Nazis in der Bundeswehr: Mit der 88 in die Kaserne
In Berlin wurde ein Auto mit Zugangsberechtigung für eine Bundeswehreinrichtung fotografiert. Auf dem Armaturenbrett: die Unterschrift Adolf Hitlers.
Der taz liegen Aufnahmen eines in Berlin zugelassenen Pkw mit einer Zugangsberechtigung für die Kaserne vor, gültig bis zum 30. April 2020, gesiegelt vom „Kommando Territoriale Aufgaben“ der Bundeswehr, das in der Kaserne ebenfalls seinen Sitz hat. Auf dem Armaturenbrett des Zivil-Pkw ist in riesigen Buchstaben eine Abbildung der Original-Unterschrift von Adolf Hitler aufgeklebt. Das Kennzeichen endet auf -888. Die Zahlenkombination „88“ ist unter Rechtsextremen als Chiffre für „Heil Hitler“ – „H“ ist der achte Buchstabe des Alphabets – verbreitet. Sie ist deshalb in Brandenburg, Bayern und Sachsen-Anhalt als Autokennzeichen verboten.
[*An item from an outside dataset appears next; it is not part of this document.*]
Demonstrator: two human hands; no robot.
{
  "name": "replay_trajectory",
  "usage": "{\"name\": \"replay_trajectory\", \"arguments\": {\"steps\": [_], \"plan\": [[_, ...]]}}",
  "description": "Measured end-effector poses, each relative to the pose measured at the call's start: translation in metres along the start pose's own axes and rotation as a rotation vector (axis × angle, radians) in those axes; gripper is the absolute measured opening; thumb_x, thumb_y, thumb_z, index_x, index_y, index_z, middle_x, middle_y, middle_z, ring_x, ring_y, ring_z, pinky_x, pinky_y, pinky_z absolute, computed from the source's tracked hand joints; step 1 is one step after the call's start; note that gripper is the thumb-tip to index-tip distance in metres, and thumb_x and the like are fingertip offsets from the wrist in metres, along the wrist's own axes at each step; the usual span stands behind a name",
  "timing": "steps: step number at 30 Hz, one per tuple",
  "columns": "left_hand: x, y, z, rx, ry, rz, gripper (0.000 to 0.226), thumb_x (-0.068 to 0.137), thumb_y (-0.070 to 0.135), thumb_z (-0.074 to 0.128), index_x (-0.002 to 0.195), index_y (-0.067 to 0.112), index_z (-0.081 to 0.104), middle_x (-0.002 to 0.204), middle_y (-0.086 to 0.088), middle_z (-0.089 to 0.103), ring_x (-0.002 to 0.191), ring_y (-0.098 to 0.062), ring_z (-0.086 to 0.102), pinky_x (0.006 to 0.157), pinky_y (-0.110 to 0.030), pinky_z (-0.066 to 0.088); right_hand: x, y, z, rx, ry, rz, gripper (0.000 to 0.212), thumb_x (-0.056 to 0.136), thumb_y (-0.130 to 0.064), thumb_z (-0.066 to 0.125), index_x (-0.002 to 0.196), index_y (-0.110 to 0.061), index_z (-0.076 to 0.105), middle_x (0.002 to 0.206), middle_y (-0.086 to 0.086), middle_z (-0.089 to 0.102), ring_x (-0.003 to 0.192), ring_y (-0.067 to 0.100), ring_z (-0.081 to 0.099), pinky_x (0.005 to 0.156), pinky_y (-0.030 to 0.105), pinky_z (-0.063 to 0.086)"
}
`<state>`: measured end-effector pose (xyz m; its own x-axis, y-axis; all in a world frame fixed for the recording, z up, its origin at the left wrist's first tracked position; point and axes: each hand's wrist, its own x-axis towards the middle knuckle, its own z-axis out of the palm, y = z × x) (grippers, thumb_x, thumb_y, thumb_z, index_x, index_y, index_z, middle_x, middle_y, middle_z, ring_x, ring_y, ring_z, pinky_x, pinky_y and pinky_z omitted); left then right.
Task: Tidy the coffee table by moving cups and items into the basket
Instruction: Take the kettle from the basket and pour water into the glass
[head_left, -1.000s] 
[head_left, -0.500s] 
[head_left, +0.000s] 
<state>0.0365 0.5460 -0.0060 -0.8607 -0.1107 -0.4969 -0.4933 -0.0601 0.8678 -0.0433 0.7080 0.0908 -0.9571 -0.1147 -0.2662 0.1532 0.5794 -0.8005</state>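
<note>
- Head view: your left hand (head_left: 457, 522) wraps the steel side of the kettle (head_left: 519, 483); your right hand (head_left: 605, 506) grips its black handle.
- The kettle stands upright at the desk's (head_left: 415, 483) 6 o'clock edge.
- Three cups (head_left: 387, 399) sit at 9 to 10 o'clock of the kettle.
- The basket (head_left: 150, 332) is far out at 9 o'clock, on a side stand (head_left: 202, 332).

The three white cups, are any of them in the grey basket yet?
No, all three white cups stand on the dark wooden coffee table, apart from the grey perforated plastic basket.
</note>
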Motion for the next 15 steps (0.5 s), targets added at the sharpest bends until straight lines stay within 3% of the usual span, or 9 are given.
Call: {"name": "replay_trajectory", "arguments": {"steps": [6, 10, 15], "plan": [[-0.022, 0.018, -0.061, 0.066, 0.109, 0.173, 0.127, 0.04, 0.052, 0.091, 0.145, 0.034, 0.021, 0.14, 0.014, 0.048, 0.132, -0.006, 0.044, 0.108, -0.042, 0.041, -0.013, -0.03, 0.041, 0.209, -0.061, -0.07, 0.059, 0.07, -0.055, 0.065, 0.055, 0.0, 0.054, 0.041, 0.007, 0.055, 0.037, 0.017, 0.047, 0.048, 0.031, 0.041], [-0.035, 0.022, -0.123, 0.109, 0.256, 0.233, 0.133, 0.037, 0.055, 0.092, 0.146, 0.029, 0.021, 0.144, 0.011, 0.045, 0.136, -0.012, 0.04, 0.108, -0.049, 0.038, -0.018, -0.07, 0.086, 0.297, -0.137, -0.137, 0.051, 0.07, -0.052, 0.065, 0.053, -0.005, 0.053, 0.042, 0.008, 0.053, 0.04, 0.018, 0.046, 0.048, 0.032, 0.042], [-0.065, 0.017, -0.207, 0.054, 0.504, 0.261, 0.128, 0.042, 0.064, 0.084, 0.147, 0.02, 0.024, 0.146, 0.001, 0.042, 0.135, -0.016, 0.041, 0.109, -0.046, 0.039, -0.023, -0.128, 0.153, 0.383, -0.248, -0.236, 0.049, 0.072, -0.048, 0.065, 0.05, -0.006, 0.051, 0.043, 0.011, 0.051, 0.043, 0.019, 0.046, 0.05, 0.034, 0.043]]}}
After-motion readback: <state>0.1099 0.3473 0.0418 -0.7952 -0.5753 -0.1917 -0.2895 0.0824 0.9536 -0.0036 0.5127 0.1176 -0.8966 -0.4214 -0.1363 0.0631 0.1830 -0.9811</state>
Bei der Bundeswehr hat die 88 auf dem Nummernschild aber niemanden gestört. Denn eine Anfrage beim Kommando Territoriale Aufgaben ergibt: Die Zugangsberechtigung ist echt. „Die wurde tatsächlich für einen Pkw mit diesem Kennzeichen ausgestellt“, sagt ein Sprecher der taz. Auf dem Kfz-Kennzeichen ist über dem Deutschland-Kürzel das Logo der Bundeswehr zu sehen. Das habe allerdings keine offizielle Bedeutung, so der Sprecher. Dienstwagen seien an dem „Y“ am Anfang des Kennzeichens zu erkennen. Das fragliche Kfz aber beginnt mit „B“ für Berlin.
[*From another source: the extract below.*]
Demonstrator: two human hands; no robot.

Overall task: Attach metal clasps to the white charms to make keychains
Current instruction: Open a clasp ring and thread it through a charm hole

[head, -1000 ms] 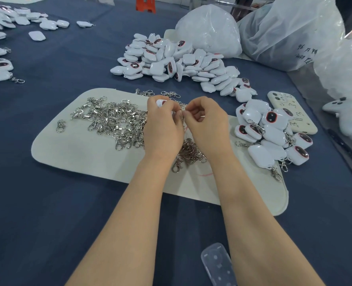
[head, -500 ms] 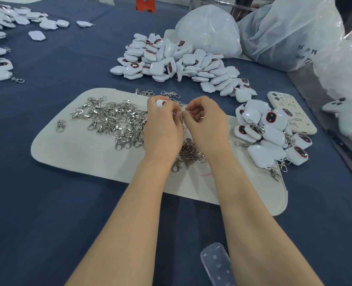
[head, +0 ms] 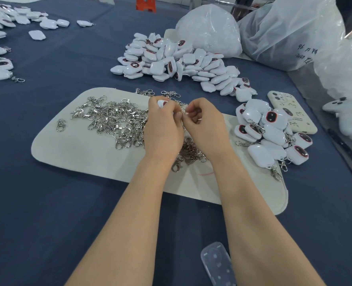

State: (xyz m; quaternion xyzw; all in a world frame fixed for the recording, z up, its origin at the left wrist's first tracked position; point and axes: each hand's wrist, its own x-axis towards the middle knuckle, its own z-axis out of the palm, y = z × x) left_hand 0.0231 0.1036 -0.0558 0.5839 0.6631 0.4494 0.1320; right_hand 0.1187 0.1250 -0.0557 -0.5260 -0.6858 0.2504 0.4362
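A: Obs. 1, left hand?
B: Left hand (head: 162,129) curled round one white charm (head: 161,103), held over the cream mat (head: 78,157).
A: Right?
B: Right hand (head: 206,126) pinches a metal clasp (head: 184,112) at the charm's edge; the join is too small to read. Loose clasps (head: 113,120) heaped left of the hands, finished keychains (head: 272,133) piled on the right.

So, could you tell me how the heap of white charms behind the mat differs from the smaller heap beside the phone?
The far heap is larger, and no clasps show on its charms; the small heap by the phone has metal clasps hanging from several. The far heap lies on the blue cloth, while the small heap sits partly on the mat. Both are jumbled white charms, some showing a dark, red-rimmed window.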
Der Inhaber war als Soldat in der Kaserne im Dienst, so der Sprecher weiter, sei aber zum 30. Juni regulär ausgeschieden. Den Parkausweis habe er „offenbar vergessen zurückzugeben.“ Mit ihm allein könne er allerdings keinen Zugang mehr zum Kasernengelände erhalten. Dazu sei zusätzlich ein Truppenausweis nötig. Ob den abzugeben auch vergessen wurde, dazu sagte der Sprecher nichts.
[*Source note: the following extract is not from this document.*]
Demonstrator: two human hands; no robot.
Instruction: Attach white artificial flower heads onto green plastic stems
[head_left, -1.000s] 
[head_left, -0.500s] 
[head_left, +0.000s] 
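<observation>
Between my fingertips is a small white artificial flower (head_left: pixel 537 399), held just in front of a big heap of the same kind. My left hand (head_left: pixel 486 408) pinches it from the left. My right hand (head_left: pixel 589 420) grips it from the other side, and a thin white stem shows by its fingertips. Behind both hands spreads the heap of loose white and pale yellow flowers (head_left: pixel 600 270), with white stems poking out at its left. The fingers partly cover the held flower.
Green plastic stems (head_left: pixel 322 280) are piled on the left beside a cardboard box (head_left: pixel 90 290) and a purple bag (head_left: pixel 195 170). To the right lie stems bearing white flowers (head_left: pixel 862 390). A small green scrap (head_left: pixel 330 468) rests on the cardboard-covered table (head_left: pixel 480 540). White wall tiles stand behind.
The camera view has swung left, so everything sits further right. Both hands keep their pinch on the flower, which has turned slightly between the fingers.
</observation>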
Die Julius-Leber-Kaserne diente in der NS-Zeit der Fallschirm-Panzer-Division 1 Hermann Göring, später wurde sie nach dem Widerstandskämpfer und SPD-Politiker Julius Leber benannt. Von disziplinarischen Auffälligkeiten des Soldaten mit dem Auto mit Nazi-Symbolik sei nichts bekannt, so das Kommando Territoriale Aufgaben“. Weil der Soldat seit über drei Monaten der Truppe nicht mehr angehöre, könne die Bundeswehr zu der Sache nichts weiter sagen. In welchem Bereich der Soldat eingesetzt worden war und wie lange er Dienst bei der Bundeswehr getan hat, wollte der Sprecher ebenfalls nicht sagen – aus Datenschutzgründen.